Politics & Policy

Political Science

Despite his protestations, Obama's science policy is driven by raw politics.

One of the most significant promises that President Obama made when he came into office was that science, not politics, would drive his administration’s policies. “We will restore science to its rightful place,” Obama said, and he has repeated this in various ways on various occasions. Although he famously used this pledge to make his case for scientific research that destroys human embryos, he has most often invoked it in the context of his environmental beliefs.

The promise has come with an unmistakable air of superiority and a hint of ridicule for his predecessor. No longer would knuckle-dragging, faith-based government officials ignore science, expecting Christ’s return to solve the problem of human damage to the environment. In an Obama administration, decisions would be based on science, not politics or ideology.

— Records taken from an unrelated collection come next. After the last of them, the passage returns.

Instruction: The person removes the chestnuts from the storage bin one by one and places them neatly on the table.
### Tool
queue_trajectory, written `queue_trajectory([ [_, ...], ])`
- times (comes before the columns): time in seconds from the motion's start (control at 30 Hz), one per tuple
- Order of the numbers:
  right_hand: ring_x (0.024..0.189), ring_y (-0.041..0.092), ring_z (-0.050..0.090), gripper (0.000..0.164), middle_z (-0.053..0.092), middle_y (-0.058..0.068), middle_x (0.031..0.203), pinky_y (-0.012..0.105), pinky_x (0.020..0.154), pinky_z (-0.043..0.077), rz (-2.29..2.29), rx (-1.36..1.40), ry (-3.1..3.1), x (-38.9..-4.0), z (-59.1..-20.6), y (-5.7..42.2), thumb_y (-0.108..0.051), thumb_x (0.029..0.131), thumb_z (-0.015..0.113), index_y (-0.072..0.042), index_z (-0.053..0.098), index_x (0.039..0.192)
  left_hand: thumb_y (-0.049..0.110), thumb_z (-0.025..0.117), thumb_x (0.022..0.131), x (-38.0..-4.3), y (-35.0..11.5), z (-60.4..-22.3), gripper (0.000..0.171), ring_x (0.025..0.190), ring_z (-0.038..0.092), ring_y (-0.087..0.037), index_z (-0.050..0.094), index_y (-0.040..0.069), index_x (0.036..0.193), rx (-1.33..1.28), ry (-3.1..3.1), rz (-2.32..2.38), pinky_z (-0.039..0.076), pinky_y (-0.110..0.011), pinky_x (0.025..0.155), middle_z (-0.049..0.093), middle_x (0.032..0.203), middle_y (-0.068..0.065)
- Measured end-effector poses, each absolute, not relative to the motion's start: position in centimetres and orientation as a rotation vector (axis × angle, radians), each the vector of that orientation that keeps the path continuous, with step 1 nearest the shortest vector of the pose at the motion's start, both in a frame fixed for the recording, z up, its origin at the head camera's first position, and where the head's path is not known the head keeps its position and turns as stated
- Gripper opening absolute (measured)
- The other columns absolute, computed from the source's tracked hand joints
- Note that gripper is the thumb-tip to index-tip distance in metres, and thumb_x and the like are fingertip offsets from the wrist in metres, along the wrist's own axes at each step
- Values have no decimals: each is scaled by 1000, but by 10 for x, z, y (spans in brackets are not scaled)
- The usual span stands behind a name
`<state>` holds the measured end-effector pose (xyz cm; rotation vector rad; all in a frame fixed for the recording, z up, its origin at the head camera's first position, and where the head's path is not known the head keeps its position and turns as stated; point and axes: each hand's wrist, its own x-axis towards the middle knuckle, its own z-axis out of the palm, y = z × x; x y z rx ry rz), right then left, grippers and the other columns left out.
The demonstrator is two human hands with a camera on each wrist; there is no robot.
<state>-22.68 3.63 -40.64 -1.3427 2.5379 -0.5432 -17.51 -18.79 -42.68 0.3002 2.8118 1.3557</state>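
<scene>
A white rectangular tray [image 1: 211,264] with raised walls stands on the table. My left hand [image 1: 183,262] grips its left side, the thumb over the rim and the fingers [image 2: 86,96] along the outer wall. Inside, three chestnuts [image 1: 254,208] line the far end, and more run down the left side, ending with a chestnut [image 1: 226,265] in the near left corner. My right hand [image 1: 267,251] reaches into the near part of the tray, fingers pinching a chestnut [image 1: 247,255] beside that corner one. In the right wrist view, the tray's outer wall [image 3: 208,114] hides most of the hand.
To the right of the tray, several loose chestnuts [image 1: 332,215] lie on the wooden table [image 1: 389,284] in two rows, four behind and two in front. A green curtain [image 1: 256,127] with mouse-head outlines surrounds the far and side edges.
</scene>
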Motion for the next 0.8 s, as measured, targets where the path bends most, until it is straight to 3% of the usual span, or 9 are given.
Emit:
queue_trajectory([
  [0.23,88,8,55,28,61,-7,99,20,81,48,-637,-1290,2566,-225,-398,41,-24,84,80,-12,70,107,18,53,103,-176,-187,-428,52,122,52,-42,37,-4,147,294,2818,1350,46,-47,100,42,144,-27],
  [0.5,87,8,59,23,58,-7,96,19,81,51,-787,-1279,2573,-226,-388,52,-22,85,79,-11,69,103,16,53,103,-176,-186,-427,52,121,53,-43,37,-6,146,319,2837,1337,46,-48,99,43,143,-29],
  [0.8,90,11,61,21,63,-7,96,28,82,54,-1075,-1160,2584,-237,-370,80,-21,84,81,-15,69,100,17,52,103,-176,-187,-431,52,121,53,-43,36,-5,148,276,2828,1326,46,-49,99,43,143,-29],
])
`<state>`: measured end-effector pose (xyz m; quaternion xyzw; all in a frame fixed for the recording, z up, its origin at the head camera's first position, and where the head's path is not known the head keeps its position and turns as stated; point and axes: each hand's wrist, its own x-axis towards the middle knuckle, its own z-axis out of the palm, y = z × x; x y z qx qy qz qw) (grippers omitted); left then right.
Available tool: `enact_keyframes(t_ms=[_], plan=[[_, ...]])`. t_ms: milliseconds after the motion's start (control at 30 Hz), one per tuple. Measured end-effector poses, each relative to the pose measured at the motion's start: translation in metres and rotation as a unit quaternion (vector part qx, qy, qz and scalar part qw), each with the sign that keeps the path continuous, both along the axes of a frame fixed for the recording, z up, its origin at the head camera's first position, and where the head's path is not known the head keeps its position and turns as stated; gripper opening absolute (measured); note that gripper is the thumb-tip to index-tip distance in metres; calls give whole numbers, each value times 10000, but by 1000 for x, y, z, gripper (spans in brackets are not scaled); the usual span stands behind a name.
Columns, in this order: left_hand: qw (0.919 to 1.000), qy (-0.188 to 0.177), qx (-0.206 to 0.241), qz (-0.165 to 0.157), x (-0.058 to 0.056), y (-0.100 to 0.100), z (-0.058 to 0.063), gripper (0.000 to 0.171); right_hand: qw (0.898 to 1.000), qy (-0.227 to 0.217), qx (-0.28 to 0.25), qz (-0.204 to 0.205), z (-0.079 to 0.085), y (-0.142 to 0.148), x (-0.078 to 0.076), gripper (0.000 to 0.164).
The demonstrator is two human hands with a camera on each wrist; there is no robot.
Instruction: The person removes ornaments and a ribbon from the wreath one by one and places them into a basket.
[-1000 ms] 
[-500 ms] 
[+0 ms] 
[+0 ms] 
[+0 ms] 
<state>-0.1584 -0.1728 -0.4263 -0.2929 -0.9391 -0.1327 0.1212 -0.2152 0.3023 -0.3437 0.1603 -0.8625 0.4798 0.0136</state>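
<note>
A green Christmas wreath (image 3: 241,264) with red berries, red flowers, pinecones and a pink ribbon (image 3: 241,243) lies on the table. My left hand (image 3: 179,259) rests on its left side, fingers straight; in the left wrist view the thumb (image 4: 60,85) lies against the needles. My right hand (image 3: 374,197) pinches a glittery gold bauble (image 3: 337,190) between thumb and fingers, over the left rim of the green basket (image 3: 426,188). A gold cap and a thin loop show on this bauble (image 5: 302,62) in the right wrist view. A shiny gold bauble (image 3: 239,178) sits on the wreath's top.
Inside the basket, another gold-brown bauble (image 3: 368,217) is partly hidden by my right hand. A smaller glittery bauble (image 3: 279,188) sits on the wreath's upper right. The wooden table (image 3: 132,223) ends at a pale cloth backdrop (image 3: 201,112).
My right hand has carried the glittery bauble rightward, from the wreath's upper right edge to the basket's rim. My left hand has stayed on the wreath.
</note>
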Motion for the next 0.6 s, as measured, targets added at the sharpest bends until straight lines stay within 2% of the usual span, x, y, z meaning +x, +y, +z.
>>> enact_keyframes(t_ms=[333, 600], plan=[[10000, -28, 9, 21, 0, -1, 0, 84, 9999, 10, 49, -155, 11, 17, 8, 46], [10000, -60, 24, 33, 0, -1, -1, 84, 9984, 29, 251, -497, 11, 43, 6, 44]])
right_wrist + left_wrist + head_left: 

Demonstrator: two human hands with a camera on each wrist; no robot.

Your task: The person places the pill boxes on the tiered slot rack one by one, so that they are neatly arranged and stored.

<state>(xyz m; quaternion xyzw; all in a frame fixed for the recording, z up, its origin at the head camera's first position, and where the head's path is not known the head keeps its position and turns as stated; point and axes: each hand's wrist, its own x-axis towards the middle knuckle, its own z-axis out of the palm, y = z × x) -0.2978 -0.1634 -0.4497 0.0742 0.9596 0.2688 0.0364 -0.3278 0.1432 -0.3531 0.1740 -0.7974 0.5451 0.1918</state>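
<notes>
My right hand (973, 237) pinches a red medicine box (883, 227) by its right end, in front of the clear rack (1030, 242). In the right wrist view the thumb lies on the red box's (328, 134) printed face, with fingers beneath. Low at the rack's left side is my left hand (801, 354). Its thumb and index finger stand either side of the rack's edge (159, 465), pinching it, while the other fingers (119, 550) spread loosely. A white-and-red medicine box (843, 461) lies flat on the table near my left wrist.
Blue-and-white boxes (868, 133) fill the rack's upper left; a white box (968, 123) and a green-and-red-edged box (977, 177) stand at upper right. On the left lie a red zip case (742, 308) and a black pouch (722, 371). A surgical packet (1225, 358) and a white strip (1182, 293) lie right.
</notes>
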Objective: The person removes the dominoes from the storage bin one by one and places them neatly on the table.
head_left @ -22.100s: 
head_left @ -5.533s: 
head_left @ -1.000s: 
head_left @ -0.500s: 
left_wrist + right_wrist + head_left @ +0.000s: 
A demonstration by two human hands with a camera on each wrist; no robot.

To make clear his serious intentions, Obama chose marine biologist Jane Lubchenco to head the National Oceanic and Atmospheric Administration (NOAA), the federal government agency charged with mapping the oceans and conducting and funding a broad range of climate-related scientific research. Lubchenco’s selection cheered environmentalists concerned about the human role in climate change.

“Scientific knowledge should inform decision-making,” Lubchenco said at her April 9 swearing-in ceremony. “Scientists have an obligation to communicate . . . that management and policy decisions should focus on the common good and the long-term.”

But before this ceremony even took place, Obama’s administration had already begun cutting corners on its “science-based” rhetoric. Lubchenco’s very first regulatory decision in office, announced April 6, was to abandon, at least for now, her agency’s legally mandated goal to save certain New England fish-stocks. This decision was made with no scientific justification, but rather for political and economic reasons.

The Bush administration had developed a plan to end overfishing and replenish fish-stocks off the coasts of New England. The new regulations, which were to take effect this year, satisfied two major goals mandated under federal law: to replenish ten depleted stocks of New England fish by 2014, and to replenish seven other stocks on longer timeframes that stretch out to 2019 and beyond. Many of the stocks are not currently on pace to meet the deadlines set by the Stevens-Manguson Act, so the proposed regulations would have been onerous, costing the fishing industry as much as $35 million annually – about one-fifth of its total revenues.

But last week, Lubchenco drastically scaled back the Bush administration rules in order to help the fishing industry. Whether one agrees or disagrees with her decision, science is not driving it; as NOAA spokeswoman Maggie Mooney-Seus said, “the science is still the same.” Lubchenco’s downscaled rules, which will cost fishermen a mere $17.4 million per year, preserve short-term conservation goals but punt on long-term measures. They kick down the road the plans that scientists had proposed to rebuild stocks of pollock, witch flounder, Georges Bank winter flounder, and Northern windowpane.

The official NOAA explanation, contained in an economic analysis, is that the changes “are necessary to mitigate impacts on the fishing industry to the extent practicable, without fatally jeopardizing the likelihood that overfished multispecies stocks will achieve their rebuilding objectives.” Obscured by all the twenty-dollar words is the fact that Obama’s purportedly science-driven administration is overriding scientists for political reasons — in part because of the loud protestations of powerful members of Congress such as Rep. Barney Frank (D., Mass.).

To be sure, the curtailment of these regulations is probably a good idea. Fishermen and their families are still more important than fish, even in a purportedly “science-driven” administration. And someone, someday, will probably develop a plan that rebuilds these populations. The industry depends on it in the long run.

But if the new NOAA policy is any indication, Obama’s “science first” rhetoric contains far more bark than bite — and even if he would never admit it, he is far less different from Bush than he would have us believe. He meant literally his declaration that “promoting science is about . . . listening to what [scientists] tell us, even when it’s inconvenient — especially when it’s inconvenient.” He will listen to the scientists, but that does not mean that his administration will actually do what they recommend when politics dictates otherwise.

– David Freddoso is an NRO staff reporter and author of The Case Against Barack Obama.